Tiene una semana que decidió dejar el departamento. Los pies de los contagiados han disminuido en estos días. Tal vez la lluvia los alejó, aunque no encuentra nada en la guía que hable sobre esto. Los ruidos en la puerta le hacen pensar que alguno se cayó por las escaleras y está ahí, atorado, sin poder salir. Tiene que prepararse. Ha tratado de ver un par de veces por la mirilla, pero no ve nada. Tal vez está en el suelo. Tiene que armar un plan. La guía no llega a tanto.
Decide que saldrá por la noche. Se toma la última botella de vino, escucha música sin audífonos. Ha decidido que mandará la guía al carajo y hará lo que le dé la gana. Duerme un par de horas, se despierta con algunos gemidos en la puerta. Ya es hora de salir. Toma su mochila de escape, alista sus armas, pone a Mona en su mochila de viaje. Le ronronea cuando se la acomoda. Cecilia le acaricia la cabeza y le pregunta si está lista. La gata se amodorra en su pecho, como si le dijera con este gesto que sí está preparada.
Abre la puerta y la ve. Es una niña de no más de cinco años, su ropa está rota, desgarrada pero no parece contagiada. Esta acurrucada en la puerta, dormida, se despierta asustada y grita llorando. Esta confundida, Cecilia también lo está. Toma el machete y por un momento piensa en clavárselo en la nuca, lo rechaza cuando la niña le dice ayuda. La toma rápidamente y regresa al departamento. Justo cuando un par de zombis se acercan. Antes de cerrar se acerca a ellos. A uno la corta la cabeza. Era una mujer con el cabello largo en algunas partes, sin cabello en otras. Cuando cae la cabeza con el mango del hacha la aplasta. Al segundo, un adolescente varón, le clava un cuchillo en el ojo.

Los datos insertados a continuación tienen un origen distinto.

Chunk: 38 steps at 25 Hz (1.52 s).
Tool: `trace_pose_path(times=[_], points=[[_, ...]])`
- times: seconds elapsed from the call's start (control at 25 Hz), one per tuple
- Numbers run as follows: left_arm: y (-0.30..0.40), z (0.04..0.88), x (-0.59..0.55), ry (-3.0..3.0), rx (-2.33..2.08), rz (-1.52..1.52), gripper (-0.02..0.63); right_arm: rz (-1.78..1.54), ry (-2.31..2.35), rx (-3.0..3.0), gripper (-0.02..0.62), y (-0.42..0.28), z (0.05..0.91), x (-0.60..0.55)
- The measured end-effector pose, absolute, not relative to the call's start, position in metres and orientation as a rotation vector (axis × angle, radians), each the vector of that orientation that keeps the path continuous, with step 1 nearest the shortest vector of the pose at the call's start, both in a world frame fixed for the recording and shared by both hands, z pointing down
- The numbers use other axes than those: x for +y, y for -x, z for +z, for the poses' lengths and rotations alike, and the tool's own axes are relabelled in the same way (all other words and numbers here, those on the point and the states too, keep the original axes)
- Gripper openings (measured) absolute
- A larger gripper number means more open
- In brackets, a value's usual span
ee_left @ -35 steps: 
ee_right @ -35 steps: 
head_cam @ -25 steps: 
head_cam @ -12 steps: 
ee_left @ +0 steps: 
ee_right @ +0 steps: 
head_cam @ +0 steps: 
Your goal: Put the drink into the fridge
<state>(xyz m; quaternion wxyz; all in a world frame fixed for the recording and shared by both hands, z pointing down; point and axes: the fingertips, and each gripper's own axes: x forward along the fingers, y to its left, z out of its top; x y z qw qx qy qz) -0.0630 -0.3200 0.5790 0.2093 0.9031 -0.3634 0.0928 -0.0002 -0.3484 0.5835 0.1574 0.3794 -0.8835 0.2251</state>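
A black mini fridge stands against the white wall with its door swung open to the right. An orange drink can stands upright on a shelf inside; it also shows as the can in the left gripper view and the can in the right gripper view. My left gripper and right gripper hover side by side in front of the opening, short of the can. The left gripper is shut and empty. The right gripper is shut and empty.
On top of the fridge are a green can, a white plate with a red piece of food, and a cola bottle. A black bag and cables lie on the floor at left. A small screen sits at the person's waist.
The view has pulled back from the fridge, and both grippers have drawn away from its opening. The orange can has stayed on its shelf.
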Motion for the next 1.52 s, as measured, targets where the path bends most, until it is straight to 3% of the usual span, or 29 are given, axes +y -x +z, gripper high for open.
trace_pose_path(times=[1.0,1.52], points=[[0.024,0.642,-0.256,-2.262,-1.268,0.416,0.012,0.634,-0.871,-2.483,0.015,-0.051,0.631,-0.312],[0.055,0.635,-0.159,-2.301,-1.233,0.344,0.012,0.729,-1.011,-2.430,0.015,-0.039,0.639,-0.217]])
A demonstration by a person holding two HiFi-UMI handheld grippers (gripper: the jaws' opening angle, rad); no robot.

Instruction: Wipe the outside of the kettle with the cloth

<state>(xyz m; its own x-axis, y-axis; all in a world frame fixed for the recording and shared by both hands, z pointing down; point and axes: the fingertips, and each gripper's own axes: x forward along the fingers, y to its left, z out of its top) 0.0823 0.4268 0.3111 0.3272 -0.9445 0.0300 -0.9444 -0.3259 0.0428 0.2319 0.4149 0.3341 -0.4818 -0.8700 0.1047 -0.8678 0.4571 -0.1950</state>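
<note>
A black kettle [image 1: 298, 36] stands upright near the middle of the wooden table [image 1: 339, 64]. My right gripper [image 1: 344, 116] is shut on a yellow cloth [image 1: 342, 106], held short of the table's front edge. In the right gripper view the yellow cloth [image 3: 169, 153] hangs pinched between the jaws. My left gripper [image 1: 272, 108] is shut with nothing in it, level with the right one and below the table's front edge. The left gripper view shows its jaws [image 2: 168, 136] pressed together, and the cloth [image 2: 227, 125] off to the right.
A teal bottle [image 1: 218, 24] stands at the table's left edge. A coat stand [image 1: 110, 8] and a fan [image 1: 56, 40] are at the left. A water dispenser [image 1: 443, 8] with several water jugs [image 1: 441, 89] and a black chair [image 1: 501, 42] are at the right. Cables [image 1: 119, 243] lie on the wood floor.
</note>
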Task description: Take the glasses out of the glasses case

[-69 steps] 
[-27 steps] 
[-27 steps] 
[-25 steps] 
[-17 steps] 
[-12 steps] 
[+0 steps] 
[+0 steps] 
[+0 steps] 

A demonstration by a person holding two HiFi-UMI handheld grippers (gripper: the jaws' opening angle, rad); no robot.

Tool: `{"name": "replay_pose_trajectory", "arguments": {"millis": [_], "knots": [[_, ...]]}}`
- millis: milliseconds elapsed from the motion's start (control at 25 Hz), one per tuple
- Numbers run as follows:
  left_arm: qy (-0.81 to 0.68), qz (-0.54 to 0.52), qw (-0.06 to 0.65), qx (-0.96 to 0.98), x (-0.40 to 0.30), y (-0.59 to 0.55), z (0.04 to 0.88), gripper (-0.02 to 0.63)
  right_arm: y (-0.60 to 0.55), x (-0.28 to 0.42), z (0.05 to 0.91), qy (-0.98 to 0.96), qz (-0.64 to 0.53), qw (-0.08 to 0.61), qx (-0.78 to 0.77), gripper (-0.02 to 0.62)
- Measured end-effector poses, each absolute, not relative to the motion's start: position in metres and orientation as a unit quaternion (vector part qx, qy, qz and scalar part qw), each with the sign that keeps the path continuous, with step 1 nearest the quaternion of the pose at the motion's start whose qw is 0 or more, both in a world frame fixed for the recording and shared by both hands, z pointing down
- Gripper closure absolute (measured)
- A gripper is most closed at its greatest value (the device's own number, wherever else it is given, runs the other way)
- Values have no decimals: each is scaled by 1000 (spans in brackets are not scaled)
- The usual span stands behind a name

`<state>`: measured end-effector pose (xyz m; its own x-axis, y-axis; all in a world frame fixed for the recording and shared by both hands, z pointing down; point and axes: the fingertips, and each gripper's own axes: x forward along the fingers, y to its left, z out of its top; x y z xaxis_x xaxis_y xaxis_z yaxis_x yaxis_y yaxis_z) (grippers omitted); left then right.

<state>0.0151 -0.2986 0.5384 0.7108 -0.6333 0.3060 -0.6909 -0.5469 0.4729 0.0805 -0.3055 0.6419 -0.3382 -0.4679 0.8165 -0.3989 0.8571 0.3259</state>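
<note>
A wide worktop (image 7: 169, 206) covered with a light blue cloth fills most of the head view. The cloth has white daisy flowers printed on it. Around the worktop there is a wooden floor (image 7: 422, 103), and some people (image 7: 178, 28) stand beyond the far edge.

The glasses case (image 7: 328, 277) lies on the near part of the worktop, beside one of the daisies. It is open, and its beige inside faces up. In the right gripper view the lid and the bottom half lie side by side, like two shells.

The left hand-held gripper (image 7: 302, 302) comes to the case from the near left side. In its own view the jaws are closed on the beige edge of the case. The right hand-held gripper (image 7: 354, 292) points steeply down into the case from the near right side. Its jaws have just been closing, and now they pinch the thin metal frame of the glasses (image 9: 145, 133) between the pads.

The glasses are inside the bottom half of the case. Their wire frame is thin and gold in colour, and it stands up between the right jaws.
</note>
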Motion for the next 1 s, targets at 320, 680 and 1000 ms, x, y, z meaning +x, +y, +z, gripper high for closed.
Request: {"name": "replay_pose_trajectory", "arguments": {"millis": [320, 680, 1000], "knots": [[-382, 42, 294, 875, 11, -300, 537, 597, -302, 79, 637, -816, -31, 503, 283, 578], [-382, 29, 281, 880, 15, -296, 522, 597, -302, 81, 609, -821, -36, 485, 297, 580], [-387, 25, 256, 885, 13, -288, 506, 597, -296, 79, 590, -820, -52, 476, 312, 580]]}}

Cuando cae los saca de la entrada y regresa al departamento. La niña está asustada. Sigue llorando. Baja a la Mona que se acerca a la niña ronroneando, así la calma. Cecilia le habla, le da comida, la niña la devora. La lleva a dormir, se duerme de inmediato. Busca en la guía qué hacer, nunca ha leído nada al respecto. Piensa en Alejandro, no, no recuerda que él le haya dicho nada más allá de que siempre tiene que pensar en su propia supervivencia. Revisa a la niña, no tiene mordidas, se ve físicamente sana.
Hoy no la visitó Alejandro. Durmió profundamente. Se despertó cuando la niña comenzó acariciarle la cara. La vio, la niña sonrió y así tomó la decisión. Acomodó las mochilas de nuevo, se acercó a la puerta y tomó a la niña de la mano y salió del departamento. Comenzó a caminar por la calle vacía, en una mano llevaba a la niña, en la otra el machete. En la cama destendida se había quedado la guía de supervivencia. Era momento de tomar el control, dejar atrás a Alejandro y comenzar a vivir.